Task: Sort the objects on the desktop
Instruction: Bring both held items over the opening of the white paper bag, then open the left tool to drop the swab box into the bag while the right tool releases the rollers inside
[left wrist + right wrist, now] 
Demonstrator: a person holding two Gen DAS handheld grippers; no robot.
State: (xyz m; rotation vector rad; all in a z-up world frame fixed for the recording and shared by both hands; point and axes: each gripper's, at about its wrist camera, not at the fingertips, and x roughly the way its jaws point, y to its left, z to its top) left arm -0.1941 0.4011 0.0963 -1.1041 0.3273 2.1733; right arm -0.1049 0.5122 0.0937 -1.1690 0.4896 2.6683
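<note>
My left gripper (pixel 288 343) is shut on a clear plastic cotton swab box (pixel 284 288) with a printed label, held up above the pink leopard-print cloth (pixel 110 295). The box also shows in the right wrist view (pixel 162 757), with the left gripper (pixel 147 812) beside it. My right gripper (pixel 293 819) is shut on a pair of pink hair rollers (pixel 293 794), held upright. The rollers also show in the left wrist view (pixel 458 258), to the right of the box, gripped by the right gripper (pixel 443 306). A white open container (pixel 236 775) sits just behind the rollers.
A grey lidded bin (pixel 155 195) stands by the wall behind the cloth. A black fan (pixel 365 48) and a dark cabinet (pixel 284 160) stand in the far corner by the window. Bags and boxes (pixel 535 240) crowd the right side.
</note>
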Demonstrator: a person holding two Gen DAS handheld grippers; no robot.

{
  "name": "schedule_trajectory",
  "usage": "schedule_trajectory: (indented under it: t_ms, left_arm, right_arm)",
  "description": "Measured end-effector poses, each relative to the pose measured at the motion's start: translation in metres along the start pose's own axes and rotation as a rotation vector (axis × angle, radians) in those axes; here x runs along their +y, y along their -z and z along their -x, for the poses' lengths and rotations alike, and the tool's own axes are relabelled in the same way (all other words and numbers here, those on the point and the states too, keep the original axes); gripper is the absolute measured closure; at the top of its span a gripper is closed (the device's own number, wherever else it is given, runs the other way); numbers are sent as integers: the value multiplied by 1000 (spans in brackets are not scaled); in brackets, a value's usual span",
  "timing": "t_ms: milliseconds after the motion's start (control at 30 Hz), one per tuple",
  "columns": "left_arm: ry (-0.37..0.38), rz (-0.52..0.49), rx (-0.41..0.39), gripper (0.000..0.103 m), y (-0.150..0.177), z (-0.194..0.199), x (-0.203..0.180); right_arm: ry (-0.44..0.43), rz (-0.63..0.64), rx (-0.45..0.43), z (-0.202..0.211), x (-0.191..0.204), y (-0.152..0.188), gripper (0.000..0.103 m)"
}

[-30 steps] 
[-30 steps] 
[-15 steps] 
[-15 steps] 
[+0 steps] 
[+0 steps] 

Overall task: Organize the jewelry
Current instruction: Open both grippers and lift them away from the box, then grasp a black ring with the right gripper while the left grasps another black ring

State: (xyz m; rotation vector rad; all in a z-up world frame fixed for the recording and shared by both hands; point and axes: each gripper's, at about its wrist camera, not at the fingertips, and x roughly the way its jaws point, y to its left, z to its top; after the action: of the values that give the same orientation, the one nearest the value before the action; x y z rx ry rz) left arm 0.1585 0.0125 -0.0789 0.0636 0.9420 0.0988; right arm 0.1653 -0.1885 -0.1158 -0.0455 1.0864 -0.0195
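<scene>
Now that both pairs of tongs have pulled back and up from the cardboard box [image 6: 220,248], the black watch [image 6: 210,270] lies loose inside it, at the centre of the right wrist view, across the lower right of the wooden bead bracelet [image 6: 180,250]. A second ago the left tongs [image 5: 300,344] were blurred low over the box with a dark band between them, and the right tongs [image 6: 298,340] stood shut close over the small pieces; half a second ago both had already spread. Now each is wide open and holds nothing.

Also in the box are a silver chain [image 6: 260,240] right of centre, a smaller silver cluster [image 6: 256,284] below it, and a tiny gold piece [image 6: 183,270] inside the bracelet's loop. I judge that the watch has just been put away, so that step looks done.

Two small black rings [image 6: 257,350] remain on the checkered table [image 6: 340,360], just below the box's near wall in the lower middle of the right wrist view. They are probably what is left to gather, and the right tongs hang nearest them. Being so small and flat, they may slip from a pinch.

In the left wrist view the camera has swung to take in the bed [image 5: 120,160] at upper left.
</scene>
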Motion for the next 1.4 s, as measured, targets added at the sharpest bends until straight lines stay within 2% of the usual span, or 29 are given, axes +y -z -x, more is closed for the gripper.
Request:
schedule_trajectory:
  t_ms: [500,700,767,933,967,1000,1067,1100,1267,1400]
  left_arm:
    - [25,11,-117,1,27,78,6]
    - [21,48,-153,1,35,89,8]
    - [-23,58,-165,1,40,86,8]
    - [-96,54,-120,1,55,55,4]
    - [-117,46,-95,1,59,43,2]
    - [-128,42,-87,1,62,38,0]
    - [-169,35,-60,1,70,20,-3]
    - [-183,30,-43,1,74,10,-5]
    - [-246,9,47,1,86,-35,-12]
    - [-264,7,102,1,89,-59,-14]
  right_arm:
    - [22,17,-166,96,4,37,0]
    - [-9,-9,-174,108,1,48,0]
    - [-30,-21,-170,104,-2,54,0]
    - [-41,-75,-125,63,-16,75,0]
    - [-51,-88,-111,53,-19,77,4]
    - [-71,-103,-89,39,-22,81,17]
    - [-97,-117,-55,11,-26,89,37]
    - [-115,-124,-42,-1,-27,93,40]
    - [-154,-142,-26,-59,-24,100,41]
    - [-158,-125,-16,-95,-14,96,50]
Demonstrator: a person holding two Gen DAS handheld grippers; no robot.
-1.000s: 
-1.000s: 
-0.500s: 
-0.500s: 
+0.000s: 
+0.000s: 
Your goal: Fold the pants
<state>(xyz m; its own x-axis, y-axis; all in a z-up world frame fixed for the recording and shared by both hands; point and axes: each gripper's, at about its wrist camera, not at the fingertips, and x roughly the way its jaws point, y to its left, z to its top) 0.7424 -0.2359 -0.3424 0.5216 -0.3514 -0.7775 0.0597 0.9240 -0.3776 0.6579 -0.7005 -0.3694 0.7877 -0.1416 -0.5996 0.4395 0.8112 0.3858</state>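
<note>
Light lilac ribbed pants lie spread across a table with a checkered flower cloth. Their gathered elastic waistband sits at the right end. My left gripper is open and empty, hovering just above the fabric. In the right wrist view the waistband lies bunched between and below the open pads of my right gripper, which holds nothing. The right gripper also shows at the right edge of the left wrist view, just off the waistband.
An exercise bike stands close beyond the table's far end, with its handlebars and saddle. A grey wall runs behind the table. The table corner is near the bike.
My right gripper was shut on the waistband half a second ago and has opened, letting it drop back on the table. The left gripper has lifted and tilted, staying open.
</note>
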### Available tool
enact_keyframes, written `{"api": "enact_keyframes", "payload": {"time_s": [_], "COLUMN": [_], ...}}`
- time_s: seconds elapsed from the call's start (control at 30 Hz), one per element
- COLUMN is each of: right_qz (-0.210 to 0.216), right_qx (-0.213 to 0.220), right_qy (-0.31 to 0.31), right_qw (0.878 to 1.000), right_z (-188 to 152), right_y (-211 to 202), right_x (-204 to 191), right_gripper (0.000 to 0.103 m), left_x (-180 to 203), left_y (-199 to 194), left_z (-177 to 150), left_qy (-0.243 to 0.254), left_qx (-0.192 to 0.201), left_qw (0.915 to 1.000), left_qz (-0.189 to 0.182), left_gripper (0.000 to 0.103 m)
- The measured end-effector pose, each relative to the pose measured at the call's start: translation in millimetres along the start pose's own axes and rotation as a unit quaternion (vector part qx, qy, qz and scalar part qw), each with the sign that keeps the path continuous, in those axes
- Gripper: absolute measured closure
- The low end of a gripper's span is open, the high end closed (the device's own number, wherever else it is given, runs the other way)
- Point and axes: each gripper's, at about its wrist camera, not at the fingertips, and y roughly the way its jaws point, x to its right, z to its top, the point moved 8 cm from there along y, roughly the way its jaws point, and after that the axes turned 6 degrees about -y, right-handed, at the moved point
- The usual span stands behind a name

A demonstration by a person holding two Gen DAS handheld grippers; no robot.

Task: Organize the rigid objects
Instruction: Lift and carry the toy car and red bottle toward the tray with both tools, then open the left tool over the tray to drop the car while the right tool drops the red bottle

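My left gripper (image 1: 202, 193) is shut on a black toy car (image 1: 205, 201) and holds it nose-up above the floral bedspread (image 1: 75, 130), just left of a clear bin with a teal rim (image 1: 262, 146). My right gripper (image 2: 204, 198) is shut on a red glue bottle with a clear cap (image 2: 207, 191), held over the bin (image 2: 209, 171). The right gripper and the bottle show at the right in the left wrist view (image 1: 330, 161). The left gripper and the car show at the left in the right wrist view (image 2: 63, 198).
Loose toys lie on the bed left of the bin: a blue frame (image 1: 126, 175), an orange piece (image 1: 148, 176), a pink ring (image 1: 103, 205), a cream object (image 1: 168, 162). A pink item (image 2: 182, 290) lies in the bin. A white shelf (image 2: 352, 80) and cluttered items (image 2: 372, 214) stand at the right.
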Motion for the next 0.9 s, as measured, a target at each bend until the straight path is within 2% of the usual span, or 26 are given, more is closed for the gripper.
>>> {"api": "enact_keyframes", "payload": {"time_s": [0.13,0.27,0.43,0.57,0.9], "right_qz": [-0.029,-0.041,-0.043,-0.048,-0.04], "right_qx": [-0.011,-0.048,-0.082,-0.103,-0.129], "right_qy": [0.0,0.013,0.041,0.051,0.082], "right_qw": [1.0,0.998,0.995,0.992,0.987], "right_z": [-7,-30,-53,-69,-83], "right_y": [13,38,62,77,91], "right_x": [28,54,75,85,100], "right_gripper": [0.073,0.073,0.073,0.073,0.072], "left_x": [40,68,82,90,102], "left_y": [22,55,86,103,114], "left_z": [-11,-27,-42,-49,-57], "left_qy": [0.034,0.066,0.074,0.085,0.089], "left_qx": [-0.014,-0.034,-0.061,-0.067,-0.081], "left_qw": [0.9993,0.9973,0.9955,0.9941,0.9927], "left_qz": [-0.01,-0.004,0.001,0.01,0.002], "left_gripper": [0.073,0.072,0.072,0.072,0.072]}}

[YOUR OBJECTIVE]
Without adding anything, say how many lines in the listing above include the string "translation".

[SOLVED EXERCISE]
2